A-STR is a common phenotype of STR and is associated with effective TR reduction and symptomatic reduction after T-TEER.
心房性继发性三尖瓣反流(A-STR)已被认为是继发性三尖瓣反流(STR)的一个重要病因亚型。A-STR患者常采用经导管三尖瓣缘对缘修复术(T-TEER)进行治疗。
本研究旨在评估重度A-STR患者接受T-TEER后的患病率和结局,并将结果与非心房性STR患者进行比较。
本研究纳入了2016年至2022年期间在EuroTR(欧洲经导管三尖瓣反流修复注册研究)注册研究中接受T-TEER治疗STR的患者。A-STR的定义为在右心室功能保留(三尖瓣环平面收缩期位移>17mm)的情况下,收缩末期右心房面积与右心室面积之比≥1.5。主要研究终点是无心力衰竭住院的2年生存率。次要终点包括2年生存率、出院时和1年随访时三尖瓣反流(TR)的减少情况以及纽约心脏协会(NYHA)心功能分级的变化。
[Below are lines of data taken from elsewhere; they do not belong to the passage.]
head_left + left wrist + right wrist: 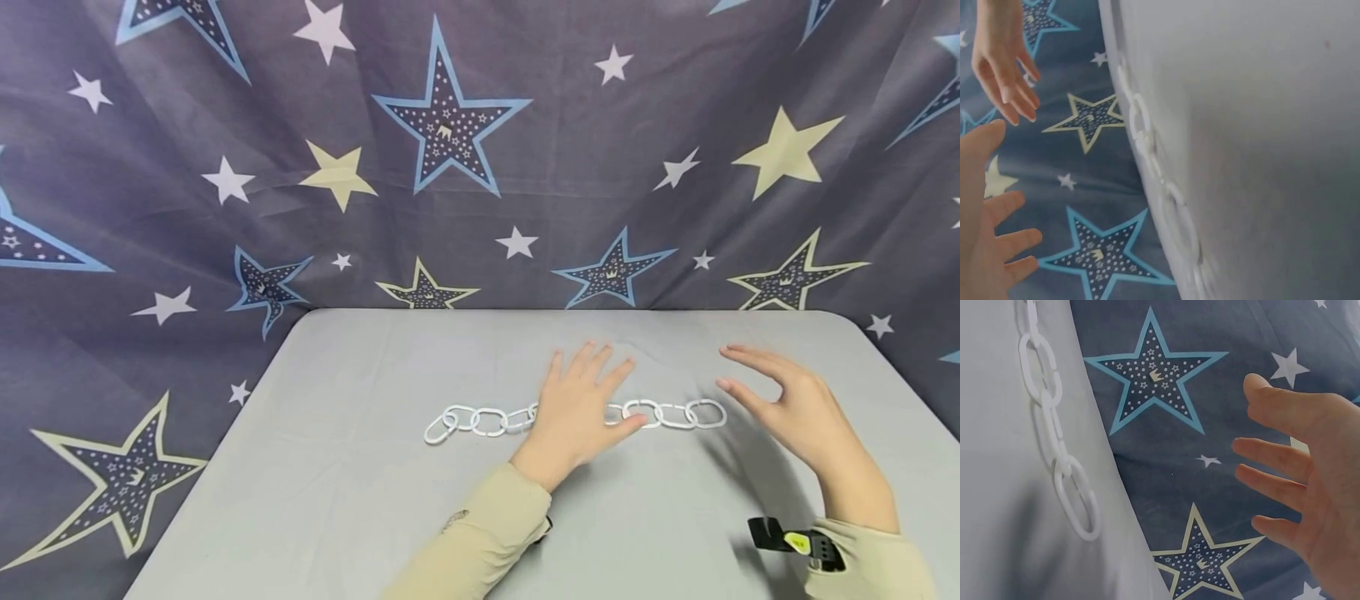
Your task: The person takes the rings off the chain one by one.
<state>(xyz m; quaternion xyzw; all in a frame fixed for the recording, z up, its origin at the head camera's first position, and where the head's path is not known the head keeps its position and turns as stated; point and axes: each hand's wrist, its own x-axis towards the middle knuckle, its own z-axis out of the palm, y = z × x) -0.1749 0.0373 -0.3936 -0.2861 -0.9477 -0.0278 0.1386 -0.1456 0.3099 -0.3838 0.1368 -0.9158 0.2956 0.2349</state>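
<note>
A white chain [491, 422] of several oval links lies stretched from left to right across the table in the head view. My left hand [573, 412], fingers spread, is over the chain's middle and hides some links. Beyond the chain's right end, my right hand [806, 412] is raised with thumb and fingers apart and holds nothing; its shadow falls on the table. The right wrist view shows the end link [1077, 499] of the chain on the table, apart from the right hand [1316, 481]. In the left wrist view, the left hand [988, 219] has its fingers extended, away from the chain [1179, 222].
The light grey table [315, 500] has rounded far corners. Directly behind it hangs a dark curtain [540, 150] printed with stars, which also runs along the left and right sides. A black strap [798, 543] with a yellow-green part sits at the right wrist.
</note>
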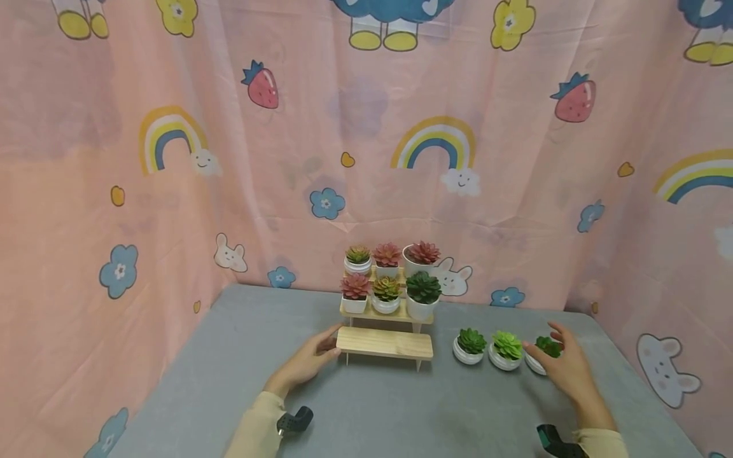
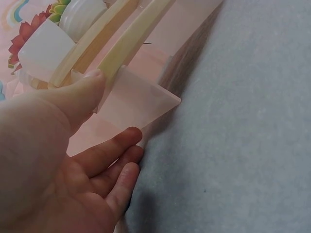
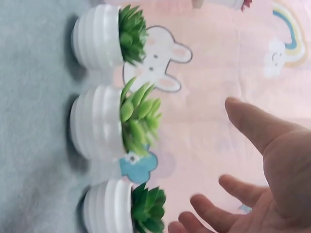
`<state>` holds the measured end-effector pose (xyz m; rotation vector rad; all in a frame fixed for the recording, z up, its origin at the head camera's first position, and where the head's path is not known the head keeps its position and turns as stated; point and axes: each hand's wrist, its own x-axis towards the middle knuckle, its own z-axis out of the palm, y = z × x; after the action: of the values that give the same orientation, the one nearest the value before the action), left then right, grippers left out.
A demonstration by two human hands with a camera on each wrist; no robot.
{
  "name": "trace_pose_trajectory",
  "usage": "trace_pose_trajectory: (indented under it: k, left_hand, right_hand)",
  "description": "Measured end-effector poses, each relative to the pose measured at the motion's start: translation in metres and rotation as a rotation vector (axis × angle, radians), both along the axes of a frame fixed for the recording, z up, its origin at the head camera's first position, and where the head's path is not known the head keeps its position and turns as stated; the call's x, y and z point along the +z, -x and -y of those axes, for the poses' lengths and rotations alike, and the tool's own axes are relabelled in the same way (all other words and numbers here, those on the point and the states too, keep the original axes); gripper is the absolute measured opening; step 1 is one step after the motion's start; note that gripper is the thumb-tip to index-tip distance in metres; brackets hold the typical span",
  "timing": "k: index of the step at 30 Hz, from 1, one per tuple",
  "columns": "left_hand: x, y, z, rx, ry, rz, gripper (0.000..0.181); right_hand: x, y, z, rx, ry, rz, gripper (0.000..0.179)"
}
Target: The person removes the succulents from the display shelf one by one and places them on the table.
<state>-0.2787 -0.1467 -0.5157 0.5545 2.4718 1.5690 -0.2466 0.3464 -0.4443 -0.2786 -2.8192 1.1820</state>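
Note:
A tiered wooden plant stand with clear legs stands on the table, several potted succulents on its upper two tiers. My left hand is at the left end of its lowest board; in the left wrist view, the thumb touches the board edge and the fingers extend beside a clear leg. To the right stand three white ribbed pots: a dark green succulent, a light green succulent and another green succulent. Over the rightmost pot hovers my right hand, fingers spread and holding nothing.
A grey table lies under everything. Behind it and at both sides hangs a pink curtain printed with rainbows, flowers and rabbits. The stand's back tier, with a red succulent, is close to the curtain.

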Motion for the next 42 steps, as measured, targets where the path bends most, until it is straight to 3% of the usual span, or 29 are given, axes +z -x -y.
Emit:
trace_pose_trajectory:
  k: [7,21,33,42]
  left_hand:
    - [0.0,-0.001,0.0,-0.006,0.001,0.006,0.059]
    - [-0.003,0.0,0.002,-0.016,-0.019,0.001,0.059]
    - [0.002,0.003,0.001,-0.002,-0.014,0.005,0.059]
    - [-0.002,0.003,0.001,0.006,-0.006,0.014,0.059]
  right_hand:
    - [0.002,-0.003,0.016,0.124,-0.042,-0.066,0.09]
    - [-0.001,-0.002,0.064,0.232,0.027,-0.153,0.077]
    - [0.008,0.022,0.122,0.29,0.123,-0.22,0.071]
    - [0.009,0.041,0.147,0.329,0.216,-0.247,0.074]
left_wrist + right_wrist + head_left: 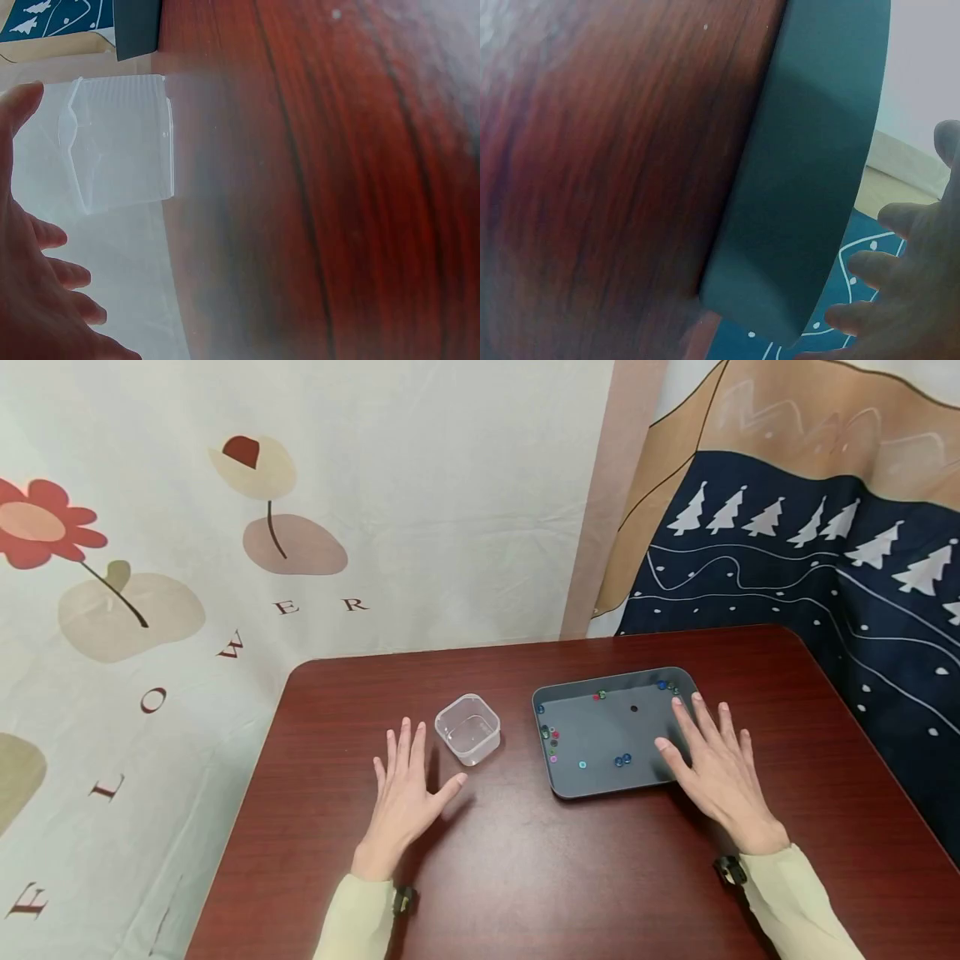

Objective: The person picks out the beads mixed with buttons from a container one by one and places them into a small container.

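left hand flat beside clear cup, apparently not touching

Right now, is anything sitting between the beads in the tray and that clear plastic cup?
Nothing visible. The beads lie inside the gray tray, and only its low rim and bare table separate them from the clear cup.

Both hands flat (fingers spread)
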Action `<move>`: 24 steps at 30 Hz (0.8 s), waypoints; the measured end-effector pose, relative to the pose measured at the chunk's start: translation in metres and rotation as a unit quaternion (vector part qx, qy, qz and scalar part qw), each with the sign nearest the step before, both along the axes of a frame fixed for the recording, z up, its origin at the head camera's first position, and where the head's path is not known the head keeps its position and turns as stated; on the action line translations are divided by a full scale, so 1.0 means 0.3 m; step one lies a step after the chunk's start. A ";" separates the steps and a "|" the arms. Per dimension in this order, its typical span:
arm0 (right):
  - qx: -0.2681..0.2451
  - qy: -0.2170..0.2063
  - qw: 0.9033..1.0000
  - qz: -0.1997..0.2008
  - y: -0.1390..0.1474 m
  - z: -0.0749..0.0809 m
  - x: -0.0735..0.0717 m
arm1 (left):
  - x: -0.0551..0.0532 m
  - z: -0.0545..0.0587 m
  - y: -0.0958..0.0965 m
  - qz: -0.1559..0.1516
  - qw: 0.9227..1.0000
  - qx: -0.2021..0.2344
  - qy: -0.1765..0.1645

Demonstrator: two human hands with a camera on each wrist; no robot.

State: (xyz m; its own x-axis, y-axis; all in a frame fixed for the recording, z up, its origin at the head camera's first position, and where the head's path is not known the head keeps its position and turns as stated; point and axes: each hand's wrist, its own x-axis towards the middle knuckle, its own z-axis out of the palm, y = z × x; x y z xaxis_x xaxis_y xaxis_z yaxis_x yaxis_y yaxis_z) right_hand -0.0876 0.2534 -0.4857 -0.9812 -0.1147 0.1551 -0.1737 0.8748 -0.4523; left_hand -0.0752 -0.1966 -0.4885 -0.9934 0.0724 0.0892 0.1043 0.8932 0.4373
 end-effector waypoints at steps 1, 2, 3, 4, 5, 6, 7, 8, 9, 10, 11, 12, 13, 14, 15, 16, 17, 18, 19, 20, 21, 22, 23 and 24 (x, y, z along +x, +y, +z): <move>0.001 0.000 1.000 0.001 -0.002 0.000 0.000 | -0.001 -0.001 0.000 0.000 1.000 0.002 0.001; 0.001 0.001 1.000 0.003 -0.005 -0.001 0.000 | -0.001 -0.002 0.001 0.001 1.000 0.003 0.001; 0.001 0.001 1.000 0.005 -0.008 -0.002 0.000 | -0.002 -0.002 0.002 0.001 1.000 0.006 0.001; 0.000 0.001 1.000 0.006 -0.010 -0.002 0.000 | -0.003 -0.001 0.003 0.001 1.000 0.009 0.001; 0.000 0.001 1.000 0.008 -0.014 -0.003 0.000 | -0.004 0.000 0.005 0.002 1.000 0.013 0.000; 0.000 0.002 1.000 0.010 -0.016 -0.003 0.000 | -0.006 0.000 0.007 0.002 1.000 0.016 0.002; -0.001 0.002 1.000 0.012 -0.019 -0.004 0.000 | -0.007 0.001 0.010 0.002 1.000 0.020 0.003; -0.002 0.003 1.000 0.013 -0.021 -0.005 0.000 | -0.010 0.003 0.014 0.002 1.000 0.024 0.007; -0.002 0.003 1.000 0.014 -0.022 -0.005 0.000 | -0.012 0.004 0.018 0.002 0.999 0.029 0.012; -0.003 0.004 1.000 0.016 -0.024 -0.005 -0.001 | -0.014 0.006 0.022 0.002 0.999 0.035 0.017; -0.004 0.005 1.000 0.017 -0.025 -0.005 -0.001 | -0.017 0.008 0.027 0.001 0.999 0.039 0.023; -0.005 0.005 1.000 0.018 -0.026 -0.005 -0.001 | -0.020 0.009 0.032 0.000 0.999 0.045 0.029; -0.006 0.005 1.000 0.019 -0.027 -0.004 -0.001 | -0.023 0.011 0.037 0.000 0.998 0.051 0.033; -0.007 0.006 1.000 0.020 -0.028 -0.004 -0.001 | -0.025 0.013 0.042 -0.001 0.998 0.056 0.036; -0.008 0.006 1.000 0.021 -0.029 -0.003 -0.002 | -0.028 0.013 0.046 -0.002 0.997 0.060 0.038; -0.009 0.006 1.000 0.021 -0.030 -0.003 -0.002 | -0.031 0.014 0.051 -0.003 0.997 0.063 0.039; -0.011 0.005 1.000 0.022 -0.031 -0.002 -0.002 | -0.035 0.014 0.055 -0.004 0.997 0.066 0.038; -0.012 0.005 1.000 0.023 -0.031 -0.002 -0.002 | -0.040 0.014 0.059 -0.004 0.997 0.066 0.038; -0.012 0.005 1.000 0.023 -0.032 -0.002 -0.002 | -0.044 0.014 0.062 -0.005 0.997 0.067 0.037; -0.013 0.005 1.000 0.023 -0.033 -0.001 -0.001 | -0.048 0.015 0.066 -0.006 0.997 0.068 0.035; -0.014 0.005 1.000 0.023 -0.034 -0.001 -0.001 | -0.052 0.015 0.069 -0.006 0.997 0.068 0.034; -0.015 0.005 1.000 0.023 -0.034 -0.001 0.000 | -0.056 0.015 0.072 -0.008 0.997 0.068 0.034; -0.016 0.005 1.000 0.023 -0.035 -0.001 0.001 | -0.061 0.015 0.075 -0.009 0.997 0.067 0.033; -0.017 0.006 1.000 0.023 -0.035 -0.002 0.002 | -0.066 0.015 0.078 -0.010 0.997 0.067 0.035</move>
State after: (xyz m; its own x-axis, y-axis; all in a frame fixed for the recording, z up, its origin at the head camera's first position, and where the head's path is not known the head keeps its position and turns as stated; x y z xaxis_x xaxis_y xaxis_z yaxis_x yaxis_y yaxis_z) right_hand -0.0869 0.2430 -0.4862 -0.9730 -0.1543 0.1717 -0.2193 0.8502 -0.4787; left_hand -0.0950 -0.1731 -0.4839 -0.9831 0.0740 0.1677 0.1549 0.8249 0.5437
本研究纳入了641例患者(50%为女性),平均年龄为79±7岁。A-STR的总体患病率为31%(n = 196)。A-STR与心房颤动的患病率较高、合并症较少、双心室功能较好、瓣叶帐篷样改变较少以及心房较大有关。尽管基线时TR严重程度相当,但A-STR患者的手术TR减少效果更显著(TR≤2+的患者中,A-STR组为86.9%,非心房性STR组为80.4%;P = 0.005)。尽管两种STR亚型的NYHA心功能分级均有所改善,但在最近一次随访时,A-STR患者的症状负担较低(非心房性STR患者中46%的患者NYHA心功能分级≥III级,A-STR患者中为38%;P = 0.033)。除此之外,A-STR与无心力衰竭住院的较高2年生存率相关(非心房性STR患者为47.5%[四分位间距:41.7%-54.7%],A-STR患者为66.3%[四分位间距:58.2%-75.5%];P < 0.001)。中位生存随访时间为379天[四分位间距:155-697天]。
A-STR是STR的一种常见表型,与T-TEER术后有效的TR减少和症状减轻相关。